-- Task --
Please make an exact transcription of all the data that follows.

-- The data --
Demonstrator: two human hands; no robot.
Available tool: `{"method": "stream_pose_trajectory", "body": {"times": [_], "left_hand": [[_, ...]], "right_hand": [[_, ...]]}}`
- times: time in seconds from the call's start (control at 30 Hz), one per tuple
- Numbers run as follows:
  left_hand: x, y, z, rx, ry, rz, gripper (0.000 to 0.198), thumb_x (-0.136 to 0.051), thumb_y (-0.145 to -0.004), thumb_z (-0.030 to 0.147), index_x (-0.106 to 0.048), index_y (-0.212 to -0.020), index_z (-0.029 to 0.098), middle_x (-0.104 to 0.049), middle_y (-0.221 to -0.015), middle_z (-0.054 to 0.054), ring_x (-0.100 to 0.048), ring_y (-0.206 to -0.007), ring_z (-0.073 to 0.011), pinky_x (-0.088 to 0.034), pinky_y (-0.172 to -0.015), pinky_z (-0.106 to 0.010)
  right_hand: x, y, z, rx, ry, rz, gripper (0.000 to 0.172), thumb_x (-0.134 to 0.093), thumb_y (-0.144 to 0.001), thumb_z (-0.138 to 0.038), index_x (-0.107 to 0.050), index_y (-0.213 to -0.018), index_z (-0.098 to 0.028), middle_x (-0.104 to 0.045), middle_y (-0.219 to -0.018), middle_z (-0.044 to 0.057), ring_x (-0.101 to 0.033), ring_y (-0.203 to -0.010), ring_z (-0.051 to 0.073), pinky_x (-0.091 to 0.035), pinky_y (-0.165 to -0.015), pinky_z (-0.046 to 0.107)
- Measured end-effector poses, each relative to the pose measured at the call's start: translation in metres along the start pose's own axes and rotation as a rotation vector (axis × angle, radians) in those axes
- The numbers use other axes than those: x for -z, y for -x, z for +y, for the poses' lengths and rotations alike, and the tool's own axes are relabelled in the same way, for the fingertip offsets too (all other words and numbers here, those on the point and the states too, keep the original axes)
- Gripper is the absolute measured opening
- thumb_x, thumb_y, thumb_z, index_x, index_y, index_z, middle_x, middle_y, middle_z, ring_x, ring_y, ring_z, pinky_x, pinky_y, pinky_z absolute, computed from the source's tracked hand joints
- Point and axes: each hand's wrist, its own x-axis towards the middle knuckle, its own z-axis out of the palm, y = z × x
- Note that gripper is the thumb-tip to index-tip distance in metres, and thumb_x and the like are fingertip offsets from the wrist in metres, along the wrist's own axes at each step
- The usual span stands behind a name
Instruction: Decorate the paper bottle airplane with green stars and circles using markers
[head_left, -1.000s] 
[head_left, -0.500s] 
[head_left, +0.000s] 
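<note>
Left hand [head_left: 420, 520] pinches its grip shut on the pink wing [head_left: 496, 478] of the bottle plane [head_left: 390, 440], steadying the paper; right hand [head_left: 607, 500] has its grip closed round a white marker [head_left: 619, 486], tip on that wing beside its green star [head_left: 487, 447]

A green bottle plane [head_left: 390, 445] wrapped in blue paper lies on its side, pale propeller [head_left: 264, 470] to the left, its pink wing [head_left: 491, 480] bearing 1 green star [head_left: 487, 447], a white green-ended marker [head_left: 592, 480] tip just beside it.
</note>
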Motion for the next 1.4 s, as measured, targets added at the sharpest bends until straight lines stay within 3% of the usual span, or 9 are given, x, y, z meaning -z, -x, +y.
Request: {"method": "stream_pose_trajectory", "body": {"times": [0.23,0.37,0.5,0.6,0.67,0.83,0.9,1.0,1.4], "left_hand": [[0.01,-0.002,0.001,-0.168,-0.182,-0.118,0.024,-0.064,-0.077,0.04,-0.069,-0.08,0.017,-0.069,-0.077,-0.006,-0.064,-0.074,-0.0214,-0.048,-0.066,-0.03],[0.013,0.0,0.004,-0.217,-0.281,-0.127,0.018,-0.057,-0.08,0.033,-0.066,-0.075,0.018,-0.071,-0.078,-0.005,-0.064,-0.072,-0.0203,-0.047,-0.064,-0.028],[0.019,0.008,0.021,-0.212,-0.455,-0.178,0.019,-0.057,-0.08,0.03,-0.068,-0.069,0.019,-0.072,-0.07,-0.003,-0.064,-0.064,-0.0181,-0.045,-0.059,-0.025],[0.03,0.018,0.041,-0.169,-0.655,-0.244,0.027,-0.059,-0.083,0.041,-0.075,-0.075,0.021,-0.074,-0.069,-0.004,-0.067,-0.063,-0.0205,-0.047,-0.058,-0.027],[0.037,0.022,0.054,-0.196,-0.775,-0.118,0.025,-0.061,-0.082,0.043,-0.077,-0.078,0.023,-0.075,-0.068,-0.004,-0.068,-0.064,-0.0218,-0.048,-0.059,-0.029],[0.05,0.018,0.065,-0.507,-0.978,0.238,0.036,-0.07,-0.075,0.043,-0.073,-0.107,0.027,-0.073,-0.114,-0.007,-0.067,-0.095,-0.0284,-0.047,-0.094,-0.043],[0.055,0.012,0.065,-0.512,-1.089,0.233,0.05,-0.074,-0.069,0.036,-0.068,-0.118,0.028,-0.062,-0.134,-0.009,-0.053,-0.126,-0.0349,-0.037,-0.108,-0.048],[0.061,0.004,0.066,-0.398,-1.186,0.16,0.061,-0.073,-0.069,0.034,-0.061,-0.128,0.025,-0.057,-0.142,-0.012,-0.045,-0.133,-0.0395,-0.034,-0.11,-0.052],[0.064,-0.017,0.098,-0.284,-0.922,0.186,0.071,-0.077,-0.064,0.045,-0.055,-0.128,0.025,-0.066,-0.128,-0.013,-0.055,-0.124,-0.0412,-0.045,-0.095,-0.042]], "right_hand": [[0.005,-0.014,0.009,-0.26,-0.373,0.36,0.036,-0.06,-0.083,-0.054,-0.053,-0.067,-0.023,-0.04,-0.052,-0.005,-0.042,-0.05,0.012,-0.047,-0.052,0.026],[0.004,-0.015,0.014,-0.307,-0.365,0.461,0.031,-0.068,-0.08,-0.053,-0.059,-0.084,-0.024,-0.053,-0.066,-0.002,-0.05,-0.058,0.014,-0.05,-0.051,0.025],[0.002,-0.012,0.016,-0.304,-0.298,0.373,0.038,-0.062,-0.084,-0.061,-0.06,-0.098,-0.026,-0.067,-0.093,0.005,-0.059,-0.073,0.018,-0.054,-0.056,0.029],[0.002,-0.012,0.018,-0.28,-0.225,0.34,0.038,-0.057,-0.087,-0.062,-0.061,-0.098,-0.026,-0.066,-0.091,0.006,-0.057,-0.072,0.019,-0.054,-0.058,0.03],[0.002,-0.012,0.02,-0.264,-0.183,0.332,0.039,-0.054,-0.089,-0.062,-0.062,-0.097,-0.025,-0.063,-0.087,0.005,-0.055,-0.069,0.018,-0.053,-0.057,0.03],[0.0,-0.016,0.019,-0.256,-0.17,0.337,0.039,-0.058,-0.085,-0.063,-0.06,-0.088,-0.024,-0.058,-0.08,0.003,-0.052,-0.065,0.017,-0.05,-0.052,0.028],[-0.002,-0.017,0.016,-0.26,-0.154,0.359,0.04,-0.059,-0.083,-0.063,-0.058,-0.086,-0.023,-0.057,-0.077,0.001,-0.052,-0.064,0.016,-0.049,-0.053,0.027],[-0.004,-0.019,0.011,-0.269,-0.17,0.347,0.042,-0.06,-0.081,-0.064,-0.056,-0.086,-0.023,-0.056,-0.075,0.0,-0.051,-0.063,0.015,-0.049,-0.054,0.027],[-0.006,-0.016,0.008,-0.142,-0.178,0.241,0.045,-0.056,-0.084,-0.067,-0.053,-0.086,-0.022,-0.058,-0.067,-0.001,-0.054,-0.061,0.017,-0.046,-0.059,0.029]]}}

-- Response --
Demonstrator: two human hands; no robot.
Available tool: `{"method": "stream_pose_trajectory", "body": {"times": [_], "left_hand": [[_, ...]], "right_hand": [[_, ...]]}}`
- times: time in seconds from the call's start (control at 30 Hz), one per tuple
- Numbers run as follows:
  left_hand: x, y, z, rx, ry, rz, gripper (0.000 to 0.198), thumb_x (-0.136 to 0.051), thumb_y (-0.145 to -0.004), thumb_z (-0.030 to 0.147), index_x (-0.106 to 0.048), index_y (-0.212 to -0.020), index_z (-0.029 to 0.098), middle_x (-0.104 to 0.049), middle_y (-0.221 to -0.015), middle_z (-0.054 to 0.054), ring_x (-0.100 to 0.048), ring_y (-0.206 to -0.007), ring_z (-0.073 to 0.011), pinky_x (-0.088 to 0.034), pinky_y (-0.172 to -0.015), pinky_z (-0.106 to 0.010)
  right_hand: x, y, z, rx, ry, rz, gripper (0.000 to 0.172), thumb_x (-0.134 to 0.093), thumb_y (-0.144 to 0.001), thumb_z (-0.138 to 0.038), index_x (-0.107 to 0.050), index_y (-0.213 to -0.018), index_z (-0.098 to 0.028), middle_x (-0.104 to 0.045), middle_y (-0.219 to -0.018), middle_z (-0.044 to 0.057), ring_x (-0.101 to 0.033), ring_y (-0.203 to -0.010), ring_z (-0.051 to 0.073), pinky_x (-0.091 to 0.035), pinky_y (-0.165 to -0.015), pinky_z (-0.046 to 0.107)
- Measured end-effector poses, each relative to the pose measured at the call's start: translation in metres along the start pose's own axes and rotation as a rotation vector (axis × angle, radians) in those axes
- The numbers use other axes than those: x for -z, y for -x, z for +y, for the poses' lengths and rotations alike, and the tool's own axes are relabelled in the same way, for the fingertip offsets too (all other words and numbers here, those on the point and the states too, keep the original axes)
- Gripper is the absolute measured opening
- thumb_x, thumb_y, thumb_z, index_x, index_y, index_z, middle_x, middle_y, middle_z, ring_x, ring_y, ring_z, pinky_x, pinky_y, pinky_z absolute, computed from the source's tracked hand joints
- Point and axes: each hand's wrist, its own x-axis towards the middle knuckle, its own z-axis out of the palm, y = z × x
- Note that gripper is the thumb-tip to index-tip distance in metres, and thumb_x and the like are fingertip offsets from the wrist in metres, along the wrist's own axes at each step
- The usual span stands behind a name
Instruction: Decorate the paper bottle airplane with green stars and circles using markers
[head_left, -1.000s] 
[head_left, -0.500s] 
[head_left, +0.000s] 
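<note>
Left hand [head_left: 420, 520] pinches its grip shut on the pink wing [head_left: 496, 478] of the bottle plane [head_left: 390, 440], steadying the paper; right hand [head_left: 607, 500] has its grip closed round a white marker [head_left: 619, 486], tip on that wing beside its green star [head_left: 487, 447]

A green bottle plane [head_left: 390, 445] wrapped in blue paper lies on its side, pale propeller [head_left: 264, 470] to the left, its pink wing [head_left: 491, 480] bearing 1 green star [head_left: 487, 447], a white green-ended marker [head_left: 592, 480] tip just beside it.
</note>
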Motion for the next 1.4 s, as measured, targets added at the sharpest bends until straight lines stay within 3% of the usual span, or 9 are given, x, y, z meaning -z, -x, +y.
Request: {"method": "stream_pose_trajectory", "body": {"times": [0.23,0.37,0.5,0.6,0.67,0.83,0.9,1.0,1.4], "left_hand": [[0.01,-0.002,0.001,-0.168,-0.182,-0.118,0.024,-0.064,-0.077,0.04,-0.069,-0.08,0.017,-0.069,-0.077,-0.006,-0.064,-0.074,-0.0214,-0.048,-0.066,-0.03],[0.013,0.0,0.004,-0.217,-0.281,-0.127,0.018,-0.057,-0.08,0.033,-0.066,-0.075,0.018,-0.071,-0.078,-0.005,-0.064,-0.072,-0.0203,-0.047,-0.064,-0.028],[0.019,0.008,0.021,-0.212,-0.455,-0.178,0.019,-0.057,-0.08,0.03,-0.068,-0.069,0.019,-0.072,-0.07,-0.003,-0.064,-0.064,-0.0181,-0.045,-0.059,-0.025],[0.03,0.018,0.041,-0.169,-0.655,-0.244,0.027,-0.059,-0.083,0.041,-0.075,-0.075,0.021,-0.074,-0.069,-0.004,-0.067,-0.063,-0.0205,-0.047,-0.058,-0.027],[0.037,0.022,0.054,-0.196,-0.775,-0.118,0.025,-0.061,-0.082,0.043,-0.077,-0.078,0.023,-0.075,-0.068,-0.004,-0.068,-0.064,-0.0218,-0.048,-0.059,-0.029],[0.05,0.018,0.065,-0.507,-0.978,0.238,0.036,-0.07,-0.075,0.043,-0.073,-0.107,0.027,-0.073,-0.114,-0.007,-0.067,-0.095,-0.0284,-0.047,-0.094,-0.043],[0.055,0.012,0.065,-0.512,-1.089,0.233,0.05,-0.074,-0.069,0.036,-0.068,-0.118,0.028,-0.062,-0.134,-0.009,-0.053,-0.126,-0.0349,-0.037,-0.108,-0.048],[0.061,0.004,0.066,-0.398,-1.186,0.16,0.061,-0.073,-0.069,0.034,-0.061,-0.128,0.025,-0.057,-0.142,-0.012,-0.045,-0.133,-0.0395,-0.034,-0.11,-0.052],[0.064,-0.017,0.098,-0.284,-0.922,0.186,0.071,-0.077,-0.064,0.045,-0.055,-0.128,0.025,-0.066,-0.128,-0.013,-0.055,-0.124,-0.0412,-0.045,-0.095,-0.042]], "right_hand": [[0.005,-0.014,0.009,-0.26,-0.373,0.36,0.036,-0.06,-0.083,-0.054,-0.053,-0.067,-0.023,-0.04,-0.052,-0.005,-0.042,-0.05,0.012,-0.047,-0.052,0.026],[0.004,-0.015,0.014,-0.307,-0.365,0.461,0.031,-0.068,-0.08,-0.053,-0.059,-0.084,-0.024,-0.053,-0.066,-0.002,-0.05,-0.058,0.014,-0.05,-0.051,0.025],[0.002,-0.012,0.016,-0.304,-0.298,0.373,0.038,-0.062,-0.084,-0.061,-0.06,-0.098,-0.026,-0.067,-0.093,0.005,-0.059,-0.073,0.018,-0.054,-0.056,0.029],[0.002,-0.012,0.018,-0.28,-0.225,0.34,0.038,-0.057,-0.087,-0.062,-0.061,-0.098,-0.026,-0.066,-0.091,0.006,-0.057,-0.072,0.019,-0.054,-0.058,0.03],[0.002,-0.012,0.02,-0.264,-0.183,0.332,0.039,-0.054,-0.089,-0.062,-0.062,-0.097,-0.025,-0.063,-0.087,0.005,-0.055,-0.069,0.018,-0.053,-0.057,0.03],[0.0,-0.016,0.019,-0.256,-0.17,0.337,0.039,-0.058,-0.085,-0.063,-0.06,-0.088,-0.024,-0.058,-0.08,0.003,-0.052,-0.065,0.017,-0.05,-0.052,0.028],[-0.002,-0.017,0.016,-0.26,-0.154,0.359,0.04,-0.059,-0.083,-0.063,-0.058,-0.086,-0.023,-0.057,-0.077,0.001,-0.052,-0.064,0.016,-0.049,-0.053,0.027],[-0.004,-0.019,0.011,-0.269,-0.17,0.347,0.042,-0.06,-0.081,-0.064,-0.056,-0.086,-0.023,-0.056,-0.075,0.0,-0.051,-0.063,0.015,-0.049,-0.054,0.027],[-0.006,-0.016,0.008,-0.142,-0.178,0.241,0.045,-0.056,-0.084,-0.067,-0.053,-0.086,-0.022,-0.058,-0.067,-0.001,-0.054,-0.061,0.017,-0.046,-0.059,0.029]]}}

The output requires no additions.